Example 4: Calculating Sales Percentage per Customer with CTEs
Imagine we want to find the percentage of sales each customer contributes to the total sales for each employee. We’ll use two CTEs to simplify the calculations.
- Define Total Sales per Employee:
WITH EmployeeSales AS (
SELECT EmployeeKey, SUM(SalesAmount) AS TotalEmployeeSales
FROM Orders
GROUP BY EmployeeKey
),
- Define Sales per Employee-Customer Combination:
EmployeeCustomerSales AS (
SELECT EmployeeKey, CustomerKey, SUM(SalesAmount) AS EmployeeCustomerSales
FROM Orders
GROUP BY EmployeeKey, CustomerKey
)
- Join the CTEs to calculate the percentage contribution:
SELECT e.EmployeeKey, c.CustomerKey,
FORMAT((c.EmployeeCustomerSales / e.TotalEmployeeSales * 100), 'N2') AS PrctSales
FROM EmployeeCustomerSales AS c
LEFT JOIN EmployeeSales AS e ON c.EmployeeKey = e.EmployeeKey
ORDER BY PrctSales DESC;
By using CTEs, this complex calculation becomes more readable and modular. Each CTE represents a step in the calculation, and they can be joined like regular tables.
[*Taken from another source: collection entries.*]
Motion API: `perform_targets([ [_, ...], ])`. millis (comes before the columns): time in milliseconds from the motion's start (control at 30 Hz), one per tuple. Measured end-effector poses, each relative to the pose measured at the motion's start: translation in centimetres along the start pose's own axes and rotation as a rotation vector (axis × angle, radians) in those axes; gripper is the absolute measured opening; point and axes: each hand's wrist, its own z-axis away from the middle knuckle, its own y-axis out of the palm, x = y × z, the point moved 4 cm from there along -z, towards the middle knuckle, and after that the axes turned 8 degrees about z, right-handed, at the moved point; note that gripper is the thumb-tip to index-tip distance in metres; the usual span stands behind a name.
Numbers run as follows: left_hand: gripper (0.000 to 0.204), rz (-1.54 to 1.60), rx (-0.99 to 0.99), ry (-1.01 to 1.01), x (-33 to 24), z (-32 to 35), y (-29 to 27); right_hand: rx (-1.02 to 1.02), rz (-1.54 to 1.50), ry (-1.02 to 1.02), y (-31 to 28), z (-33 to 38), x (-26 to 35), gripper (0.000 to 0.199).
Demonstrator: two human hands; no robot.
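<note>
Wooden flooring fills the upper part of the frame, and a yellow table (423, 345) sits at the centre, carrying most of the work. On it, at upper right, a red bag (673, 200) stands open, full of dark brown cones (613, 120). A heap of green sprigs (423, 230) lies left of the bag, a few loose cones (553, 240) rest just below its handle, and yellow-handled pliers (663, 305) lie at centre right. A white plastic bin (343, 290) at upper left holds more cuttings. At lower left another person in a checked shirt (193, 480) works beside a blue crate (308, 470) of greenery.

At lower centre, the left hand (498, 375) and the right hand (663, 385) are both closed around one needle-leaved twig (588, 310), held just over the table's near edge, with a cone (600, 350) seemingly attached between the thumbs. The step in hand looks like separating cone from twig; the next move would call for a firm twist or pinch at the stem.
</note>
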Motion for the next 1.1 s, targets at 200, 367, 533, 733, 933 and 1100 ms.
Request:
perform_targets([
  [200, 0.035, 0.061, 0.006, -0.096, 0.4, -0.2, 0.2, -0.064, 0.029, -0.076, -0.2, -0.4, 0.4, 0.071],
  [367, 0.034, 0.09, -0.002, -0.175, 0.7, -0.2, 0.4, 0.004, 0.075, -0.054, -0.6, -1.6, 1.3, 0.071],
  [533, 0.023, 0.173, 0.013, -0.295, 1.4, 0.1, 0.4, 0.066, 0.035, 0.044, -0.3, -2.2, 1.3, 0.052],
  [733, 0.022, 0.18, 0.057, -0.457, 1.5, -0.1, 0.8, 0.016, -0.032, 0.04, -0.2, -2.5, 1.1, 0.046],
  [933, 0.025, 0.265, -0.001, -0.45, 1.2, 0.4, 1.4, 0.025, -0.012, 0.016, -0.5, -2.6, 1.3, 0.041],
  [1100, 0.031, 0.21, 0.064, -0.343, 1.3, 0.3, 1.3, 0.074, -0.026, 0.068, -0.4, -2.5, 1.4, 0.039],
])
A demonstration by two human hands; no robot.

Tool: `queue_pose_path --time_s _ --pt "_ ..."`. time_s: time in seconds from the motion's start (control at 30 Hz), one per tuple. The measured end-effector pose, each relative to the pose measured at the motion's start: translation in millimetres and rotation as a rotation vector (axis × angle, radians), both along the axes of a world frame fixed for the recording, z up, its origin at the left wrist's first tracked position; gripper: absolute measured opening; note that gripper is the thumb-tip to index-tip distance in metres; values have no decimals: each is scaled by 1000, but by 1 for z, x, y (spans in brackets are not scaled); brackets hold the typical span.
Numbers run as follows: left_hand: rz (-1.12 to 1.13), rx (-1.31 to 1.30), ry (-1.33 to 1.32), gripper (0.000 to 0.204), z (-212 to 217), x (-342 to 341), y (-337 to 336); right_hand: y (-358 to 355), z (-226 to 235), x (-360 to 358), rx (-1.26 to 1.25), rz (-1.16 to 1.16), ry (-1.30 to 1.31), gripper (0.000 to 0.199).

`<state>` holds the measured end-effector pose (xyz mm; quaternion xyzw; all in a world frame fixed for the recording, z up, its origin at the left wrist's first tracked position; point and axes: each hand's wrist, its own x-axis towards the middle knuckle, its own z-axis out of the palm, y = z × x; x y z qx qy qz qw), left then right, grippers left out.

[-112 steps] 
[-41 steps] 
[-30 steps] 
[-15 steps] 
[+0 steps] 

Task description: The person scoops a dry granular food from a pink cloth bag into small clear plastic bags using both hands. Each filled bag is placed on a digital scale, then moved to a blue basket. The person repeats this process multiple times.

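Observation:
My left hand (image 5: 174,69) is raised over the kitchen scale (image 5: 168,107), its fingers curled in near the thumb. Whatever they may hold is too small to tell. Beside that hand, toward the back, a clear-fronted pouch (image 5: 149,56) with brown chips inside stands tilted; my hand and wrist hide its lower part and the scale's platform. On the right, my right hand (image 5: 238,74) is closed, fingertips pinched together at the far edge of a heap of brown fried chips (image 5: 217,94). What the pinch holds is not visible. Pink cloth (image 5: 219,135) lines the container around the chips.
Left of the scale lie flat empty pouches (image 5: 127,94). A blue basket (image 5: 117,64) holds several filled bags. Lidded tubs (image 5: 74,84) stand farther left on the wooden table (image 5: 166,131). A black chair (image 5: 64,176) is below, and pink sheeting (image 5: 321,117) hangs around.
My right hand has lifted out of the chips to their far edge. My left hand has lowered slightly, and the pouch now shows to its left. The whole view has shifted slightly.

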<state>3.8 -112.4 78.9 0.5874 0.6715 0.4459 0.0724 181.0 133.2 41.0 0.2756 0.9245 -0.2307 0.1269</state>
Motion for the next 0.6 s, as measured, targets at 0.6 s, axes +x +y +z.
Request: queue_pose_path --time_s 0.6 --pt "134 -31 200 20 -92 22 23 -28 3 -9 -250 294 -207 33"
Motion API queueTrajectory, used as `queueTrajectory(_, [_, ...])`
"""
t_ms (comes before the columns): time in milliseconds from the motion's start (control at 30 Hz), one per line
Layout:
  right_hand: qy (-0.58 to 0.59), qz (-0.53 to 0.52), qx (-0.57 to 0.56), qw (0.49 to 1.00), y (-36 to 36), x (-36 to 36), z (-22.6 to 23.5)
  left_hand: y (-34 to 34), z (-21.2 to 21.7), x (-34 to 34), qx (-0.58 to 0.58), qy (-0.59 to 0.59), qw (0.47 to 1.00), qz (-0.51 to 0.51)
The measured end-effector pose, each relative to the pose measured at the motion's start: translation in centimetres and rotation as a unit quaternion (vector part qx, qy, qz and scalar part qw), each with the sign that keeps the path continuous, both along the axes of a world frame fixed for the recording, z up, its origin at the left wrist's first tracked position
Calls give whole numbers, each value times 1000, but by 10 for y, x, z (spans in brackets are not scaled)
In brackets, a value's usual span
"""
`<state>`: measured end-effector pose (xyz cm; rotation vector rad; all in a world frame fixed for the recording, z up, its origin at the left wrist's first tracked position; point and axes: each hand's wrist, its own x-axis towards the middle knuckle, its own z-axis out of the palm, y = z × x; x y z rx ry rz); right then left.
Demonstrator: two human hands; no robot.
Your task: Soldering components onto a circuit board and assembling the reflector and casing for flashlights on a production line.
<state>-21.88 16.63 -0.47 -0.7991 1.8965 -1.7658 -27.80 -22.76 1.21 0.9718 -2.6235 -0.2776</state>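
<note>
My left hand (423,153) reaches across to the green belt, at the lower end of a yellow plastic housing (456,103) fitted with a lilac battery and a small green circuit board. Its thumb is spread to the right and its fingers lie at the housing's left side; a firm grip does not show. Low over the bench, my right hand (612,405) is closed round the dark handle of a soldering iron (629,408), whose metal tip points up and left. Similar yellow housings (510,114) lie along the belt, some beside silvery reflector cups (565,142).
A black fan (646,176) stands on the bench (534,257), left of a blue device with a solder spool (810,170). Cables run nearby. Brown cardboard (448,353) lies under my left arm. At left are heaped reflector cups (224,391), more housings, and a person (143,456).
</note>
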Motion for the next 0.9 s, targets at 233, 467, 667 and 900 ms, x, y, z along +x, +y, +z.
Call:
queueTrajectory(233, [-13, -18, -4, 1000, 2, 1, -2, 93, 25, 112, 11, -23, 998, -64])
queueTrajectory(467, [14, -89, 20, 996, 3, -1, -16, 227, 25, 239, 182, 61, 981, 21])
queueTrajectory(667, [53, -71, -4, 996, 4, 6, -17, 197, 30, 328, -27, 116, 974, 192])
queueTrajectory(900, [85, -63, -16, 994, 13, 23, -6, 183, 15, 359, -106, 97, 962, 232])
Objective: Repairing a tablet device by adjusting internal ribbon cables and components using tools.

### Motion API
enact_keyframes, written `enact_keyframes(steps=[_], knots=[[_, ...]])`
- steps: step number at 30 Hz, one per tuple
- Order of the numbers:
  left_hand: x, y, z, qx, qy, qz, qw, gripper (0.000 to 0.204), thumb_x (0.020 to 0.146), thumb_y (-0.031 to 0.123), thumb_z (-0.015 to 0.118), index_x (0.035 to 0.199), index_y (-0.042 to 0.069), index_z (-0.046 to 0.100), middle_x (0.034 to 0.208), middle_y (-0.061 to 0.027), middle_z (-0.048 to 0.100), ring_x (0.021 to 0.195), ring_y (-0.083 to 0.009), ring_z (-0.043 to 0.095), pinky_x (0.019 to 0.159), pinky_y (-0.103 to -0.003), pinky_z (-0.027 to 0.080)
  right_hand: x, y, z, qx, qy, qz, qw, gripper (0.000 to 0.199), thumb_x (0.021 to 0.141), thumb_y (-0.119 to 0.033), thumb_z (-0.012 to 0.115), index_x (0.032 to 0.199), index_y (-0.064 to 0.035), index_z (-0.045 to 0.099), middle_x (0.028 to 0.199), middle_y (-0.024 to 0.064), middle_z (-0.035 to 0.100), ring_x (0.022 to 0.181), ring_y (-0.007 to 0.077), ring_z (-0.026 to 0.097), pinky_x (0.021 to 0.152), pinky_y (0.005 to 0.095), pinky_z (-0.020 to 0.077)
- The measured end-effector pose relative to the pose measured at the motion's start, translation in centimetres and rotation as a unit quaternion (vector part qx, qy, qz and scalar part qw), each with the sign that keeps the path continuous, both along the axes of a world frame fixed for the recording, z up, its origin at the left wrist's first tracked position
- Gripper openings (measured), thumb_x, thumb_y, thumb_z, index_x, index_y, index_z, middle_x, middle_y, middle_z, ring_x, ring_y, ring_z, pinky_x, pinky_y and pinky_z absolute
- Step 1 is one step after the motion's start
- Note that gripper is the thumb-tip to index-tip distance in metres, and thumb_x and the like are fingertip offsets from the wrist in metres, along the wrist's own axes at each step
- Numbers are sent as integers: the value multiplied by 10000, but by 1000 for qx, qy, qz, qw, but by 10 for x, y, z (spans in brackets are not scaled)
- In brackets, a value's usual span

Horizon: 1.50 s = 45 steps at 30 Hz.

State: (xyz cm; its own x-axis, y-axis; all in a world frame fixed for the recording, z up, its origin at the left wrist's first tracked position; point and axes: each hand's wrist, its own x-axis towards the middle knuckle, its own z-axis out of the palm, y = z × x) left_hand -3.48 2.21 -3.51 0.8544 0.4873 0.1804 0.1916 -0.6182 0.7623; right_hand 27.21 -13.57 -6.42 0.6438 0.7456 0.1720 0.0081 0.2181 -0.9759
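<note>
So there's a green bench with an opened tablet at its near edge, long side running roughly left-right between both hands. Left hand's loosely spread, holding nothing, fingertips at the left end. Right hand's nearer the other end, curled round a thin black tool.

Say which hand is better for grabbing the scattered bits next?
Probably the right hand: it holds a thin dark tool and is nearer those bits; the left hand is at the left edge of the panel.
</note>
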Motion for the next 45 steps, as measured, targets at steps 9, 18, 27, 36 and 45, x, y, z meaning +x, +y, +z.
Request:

Subqueries vs. CTEs: Which to Use?
When to use subqueries vs. CTEs depends on:
- Readability: For complex queries, CTEs make the code cleaner and easier to follow.
- Performance: Simple subqueries are often more efficient for one-off operations.
- Reusability: CTEs are ideal for repeated references to the same result set within a query.
Conclusion
Both subqueries and CTEs are valuable tools in SQL, allowing for efficient data manipulation and clearer, more maintainable code. Subqueries are ideal for quick data transformations, while CTEs offer a way to build and reuse modular query components. With these techniques, you’ll be able to simplify complex queries and enhance SQL performance. Happy querying!